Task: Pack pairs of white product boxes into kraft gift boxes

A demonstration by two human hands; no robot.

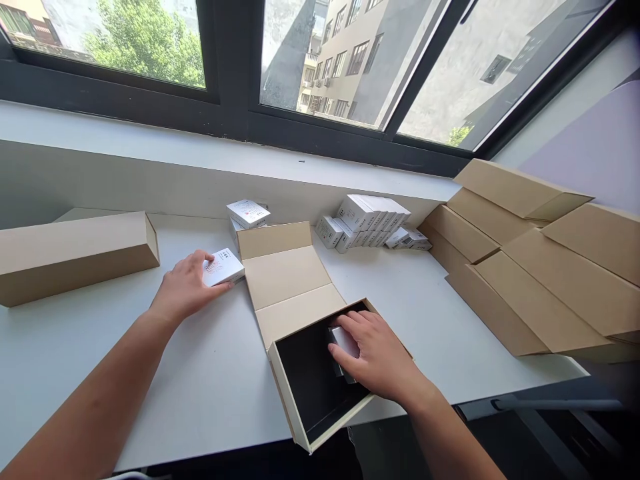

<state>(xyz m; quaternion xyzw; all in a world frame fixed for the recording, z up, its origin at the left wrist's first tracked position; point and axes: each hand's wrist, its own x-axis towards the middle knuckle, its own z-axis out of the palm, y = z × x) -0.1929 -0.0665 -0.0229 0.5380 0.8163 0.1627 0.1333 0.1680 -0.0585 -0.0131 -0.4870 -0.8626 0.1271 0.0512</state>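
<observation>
My left hand [187,287] grips a small white box [223,267] with printing on top, left of the open lid. My right hand [375,350] reaches inside an open cardboard box [295,393] with a black interior, its fingers around a small whitish box [345,341] near the right side. The lid [285,273] of the cardboard box lies folded back toward the window. My right palm hides part of the small box and whatever is beneath it.
Small white boxes [360,217] stand stacked near the wall, with more [249,212] behind the lid. Large brown boxes [560,280] are piled at the right; a long brown box [75,253] lies left. The white table's front edge runs below the open box.
</observation>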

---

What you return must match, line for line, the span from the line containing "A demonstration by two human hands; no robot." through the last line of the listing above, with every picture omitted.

A demonstration by two human hands; no robot.


<state>(xyz m; quaternion xyzw; all in a world frame fixed for the recording, z up, its origin at the left wrist's first tracked position; point and axes: each hand's wrist, its own x-axis towards the middle knuckle, its own z-axis out of the palm, y = z × x) -0.1929 -0.0665 -0.0229 0.5380 0.8163 0.1627 0.1333 0.1680 -0.0585 -0.0131 -0.4870 -0.8626 0.1271 0.0512</state>
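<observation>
My left hand [187,287] grips a small white box [223,267] with printing on top, left of the open lid. My right hand [375,350] reaches inside an open cardboard box [295,393] with a black interior, its fingers around a small whitish box [345,341] near the right side. The lid [285,273] of the cardboard box lies folded back toward the window. My right palm hides part of the small box and whatever is beneath it.
Small white boxes [360,217] stand stacked near the wall, with more [249,212] behind the lid. Large brown boxes [560,280] are piled at the right; a long brown box [75,253] lies left. The white table's front edge runs below the open box.
</observation>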

No more output will be produced.